## Your objective
Scan the records beneath this line for the line holding "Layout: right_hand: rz" and the line holding "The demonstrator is", then transcribe exactly those two and all lines between.

## Extracted records
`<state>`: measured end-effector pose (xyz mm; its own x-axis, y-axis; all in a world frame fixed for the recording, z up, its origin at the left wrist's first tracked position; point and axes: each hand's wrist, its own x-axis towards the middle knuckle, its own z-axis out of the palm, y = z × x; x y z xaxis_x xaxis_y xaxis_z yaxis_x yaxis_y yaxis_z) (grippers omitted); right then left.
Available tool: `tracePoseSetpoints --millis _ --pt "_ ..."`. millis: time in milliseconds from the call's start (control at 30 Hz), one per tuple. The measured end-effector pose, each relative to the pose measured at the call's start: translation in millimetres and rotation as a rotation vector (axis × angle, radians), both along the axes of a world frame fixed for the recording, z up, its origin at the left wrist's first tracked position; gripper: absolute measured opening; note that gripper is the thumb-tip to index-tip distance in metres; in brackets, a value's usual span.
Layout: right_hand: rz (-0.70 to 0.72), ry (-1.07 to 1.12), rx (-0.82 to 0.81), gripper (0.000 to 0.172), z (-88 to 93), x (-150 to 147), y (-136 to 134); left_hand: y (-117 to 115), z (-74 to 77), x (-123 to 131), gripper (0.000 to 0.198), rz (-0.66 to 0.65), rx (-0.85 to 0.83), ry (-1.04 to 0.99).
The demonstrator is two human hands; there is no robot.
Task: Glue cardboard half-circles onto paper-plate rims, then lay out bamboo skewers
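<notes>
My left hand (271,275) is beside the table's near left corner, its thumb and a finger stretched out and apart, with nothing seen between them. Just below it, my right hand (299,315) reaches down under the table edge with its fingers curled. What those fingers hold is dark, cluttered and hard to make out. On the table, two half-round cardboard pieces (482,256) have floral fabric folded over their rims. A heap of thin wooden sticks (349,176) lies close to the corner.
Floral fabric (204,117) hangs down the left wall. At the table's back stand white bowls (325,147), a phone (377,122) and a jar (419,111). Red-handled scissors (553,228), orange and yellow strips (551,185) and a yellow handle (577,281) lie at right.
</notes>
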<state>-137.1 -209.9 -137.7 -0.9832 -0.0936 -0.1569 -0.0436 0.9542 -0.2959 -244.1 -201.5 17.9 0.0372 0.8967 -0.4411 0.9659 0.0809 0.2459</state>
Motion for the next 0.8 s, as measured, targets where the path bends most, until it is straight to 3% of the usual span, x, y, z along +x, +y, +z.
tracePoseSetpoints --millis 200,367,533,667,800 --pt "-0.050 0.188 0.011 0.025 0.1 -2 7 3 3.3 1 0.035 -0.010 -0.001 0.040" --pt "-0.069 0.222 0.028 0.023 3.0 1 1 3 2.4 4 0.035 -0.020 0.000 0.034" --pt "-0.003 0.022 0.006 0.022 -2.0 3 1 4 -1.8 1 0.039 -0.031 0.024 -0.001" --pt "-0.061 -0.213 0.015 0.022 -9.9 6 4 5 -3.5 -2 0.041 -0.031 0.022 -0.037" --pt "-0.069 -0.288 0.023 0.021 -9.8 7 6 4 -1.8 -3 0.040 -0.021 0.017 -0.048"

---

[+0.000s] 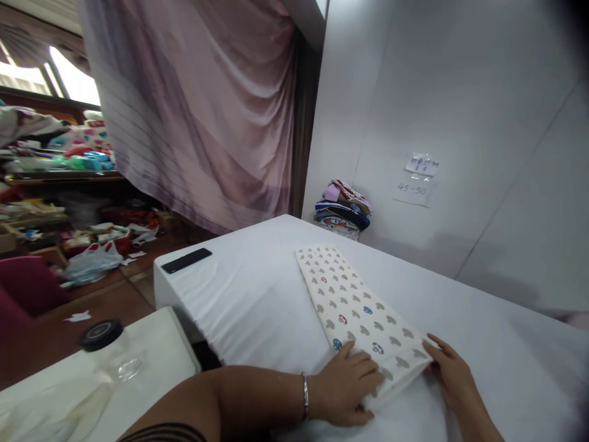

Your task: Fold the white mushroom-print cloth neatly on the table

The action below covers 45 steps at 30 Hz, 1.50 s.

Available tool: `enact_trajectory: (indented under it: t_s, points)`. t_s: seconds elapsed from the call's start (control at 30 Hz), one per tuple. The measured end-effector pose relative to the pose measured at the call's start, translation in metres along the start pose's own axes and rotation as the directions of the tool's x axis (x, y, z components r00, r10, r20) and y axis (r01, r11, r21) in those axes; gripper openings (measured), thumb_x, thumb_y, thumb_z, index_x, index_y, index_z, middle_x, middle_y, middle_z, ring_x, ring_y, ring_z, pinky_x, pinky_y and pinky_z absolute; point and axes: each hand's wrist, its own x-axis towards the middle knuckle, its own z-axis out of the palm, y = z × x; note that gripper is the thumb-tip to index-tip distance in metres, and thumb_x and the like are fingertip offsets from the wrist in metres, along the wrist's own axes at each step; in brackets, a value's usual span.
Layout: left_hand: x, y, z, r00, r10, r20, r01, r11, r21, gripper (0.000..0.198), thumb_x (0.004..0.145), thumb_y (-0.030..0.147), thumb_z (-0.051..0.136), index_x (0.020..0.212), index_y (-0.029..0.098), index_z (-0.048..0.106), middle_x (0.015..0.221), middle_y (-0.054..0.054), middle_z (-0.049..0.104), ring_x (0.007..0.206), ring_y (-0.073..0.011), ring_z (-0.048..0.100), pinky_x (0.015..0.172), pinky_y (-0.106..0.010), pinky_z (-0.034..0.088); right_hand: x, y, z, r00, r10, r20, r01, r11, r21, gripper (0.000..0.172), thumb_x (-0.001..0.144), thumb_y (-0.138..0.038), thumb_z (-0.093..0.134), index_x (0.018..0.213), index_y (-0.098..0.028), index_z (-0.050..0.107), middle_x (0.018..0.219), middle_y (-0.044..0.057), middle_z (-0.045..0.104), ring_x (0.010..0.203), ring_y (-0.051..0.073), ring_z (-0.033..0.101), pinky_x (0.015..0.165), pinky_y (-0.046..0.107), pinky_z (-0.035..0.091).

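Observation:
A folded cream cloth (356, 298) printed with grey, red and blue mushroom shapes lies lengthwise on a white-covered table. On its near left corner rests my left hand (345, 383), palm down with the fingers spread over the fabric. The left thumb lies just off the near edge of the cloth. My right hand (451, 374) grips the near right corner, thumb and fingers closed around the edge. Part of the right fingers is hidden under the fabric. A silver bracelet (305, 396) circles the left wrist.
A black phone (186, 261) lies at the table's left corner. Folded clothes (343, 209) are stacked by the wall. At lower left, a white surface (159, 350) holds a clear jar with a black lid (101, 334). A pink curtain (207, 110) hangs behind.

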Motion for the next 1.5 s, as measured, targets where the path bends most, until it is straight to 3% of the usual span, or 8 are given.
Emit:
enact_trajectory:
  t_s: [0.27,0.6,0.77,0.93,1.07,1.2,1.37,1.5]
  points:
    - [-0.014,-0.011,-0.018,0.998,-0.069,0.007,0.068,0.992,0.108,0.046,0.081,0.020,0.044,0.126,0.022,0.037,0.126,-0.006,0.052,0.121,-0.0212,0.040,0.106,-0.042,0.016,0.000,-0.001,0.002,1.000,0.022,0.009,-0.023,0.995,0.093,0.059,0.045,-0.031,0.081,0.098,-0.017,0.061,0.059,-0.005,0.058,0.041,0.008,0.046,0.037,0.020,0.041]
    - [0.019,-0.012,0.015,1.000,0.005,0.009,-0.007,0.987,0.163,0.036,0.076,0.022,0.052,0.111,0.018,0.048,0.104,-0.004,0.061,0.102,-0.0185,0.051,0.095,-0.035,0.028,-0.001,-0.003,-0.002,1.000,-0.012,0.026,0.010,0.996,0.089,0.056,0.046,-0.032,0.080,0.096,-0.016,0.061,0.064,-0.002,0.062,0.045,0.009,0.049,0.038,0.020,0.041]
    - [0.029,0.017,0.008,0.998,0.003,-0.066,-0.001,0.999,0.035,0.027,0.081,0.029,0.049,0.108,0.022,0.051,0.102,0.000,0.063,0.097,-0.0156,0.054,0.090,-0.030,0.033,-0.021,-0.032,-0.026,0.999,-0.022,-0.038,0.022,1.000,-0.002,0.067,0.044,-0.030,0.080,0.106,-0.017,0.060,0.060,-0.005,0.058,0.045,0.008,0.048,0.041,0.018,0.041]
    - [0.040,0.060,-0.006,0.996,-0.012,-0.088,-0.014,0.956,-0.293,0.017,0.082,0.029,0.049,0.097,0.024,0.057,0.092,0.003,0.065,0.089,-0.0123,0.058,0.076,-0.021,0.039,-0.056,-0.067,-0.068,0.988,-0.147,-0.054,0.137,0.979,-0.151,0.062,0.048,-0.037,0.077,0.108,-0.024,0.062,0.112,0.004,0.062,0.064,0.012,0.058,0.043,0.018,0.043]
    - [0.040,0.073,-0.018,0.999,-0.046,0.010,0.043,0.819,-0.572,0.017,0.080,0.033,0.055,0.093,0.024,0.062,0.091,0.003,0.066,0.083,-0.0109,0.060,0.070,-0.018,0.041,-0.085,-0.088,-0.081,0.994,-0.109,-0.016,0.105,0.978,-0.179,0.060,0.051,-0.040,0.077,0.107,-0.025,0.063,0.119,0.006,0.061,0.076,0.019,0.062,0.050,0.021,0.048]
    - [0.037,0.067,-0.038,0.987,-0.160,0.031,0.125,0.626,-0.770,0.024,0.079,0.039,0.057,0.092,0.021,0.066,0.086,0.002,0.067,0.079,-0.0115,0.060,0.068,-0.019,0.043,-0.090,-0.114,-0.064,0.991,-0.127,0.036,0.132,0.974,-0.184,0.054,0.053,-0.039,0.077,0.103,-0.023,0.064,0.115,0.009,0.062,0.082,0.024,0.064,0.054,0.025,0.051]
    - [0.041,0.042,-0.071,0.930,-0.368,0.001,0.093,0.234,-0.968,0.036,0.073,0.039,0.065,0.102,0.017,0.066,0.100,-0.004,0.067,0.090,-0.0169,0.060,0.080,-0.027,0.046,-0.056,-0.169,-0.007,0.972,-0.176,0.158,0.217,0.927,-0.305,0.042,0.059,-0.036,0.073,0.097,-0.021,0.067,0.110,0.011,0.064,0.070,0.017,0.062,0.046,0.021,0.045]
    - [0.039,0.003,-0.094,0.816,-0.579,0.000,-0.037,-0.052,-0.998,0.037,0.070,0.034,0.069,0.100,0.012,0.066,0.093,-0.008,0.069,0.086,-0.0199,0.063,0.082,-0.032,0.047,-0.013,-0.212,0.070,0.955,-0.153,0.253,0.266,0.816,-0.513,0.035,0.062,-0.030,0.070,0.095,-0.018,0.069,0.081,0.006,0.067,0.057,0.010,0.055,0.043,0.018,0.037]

## Response box
Layout: right_hand: rz (-0.70 to 0.72), ry (-1.07 to 1.12), rx (-0.82 to 0.81), gripper (0.000 to 0.172), z (-88 to 93), x (-150 to 147), y (-136 to 134); left_hand: y (-117 to 115), z (-74 to 77), x (-123 to 131), gripper (0.000 to 0.198), rz (-0.66 to 0.65), rx (-0.85 to 0.83), ry (-1.04 to 0.99).
The demonstrator is two human hands; there is no robot.

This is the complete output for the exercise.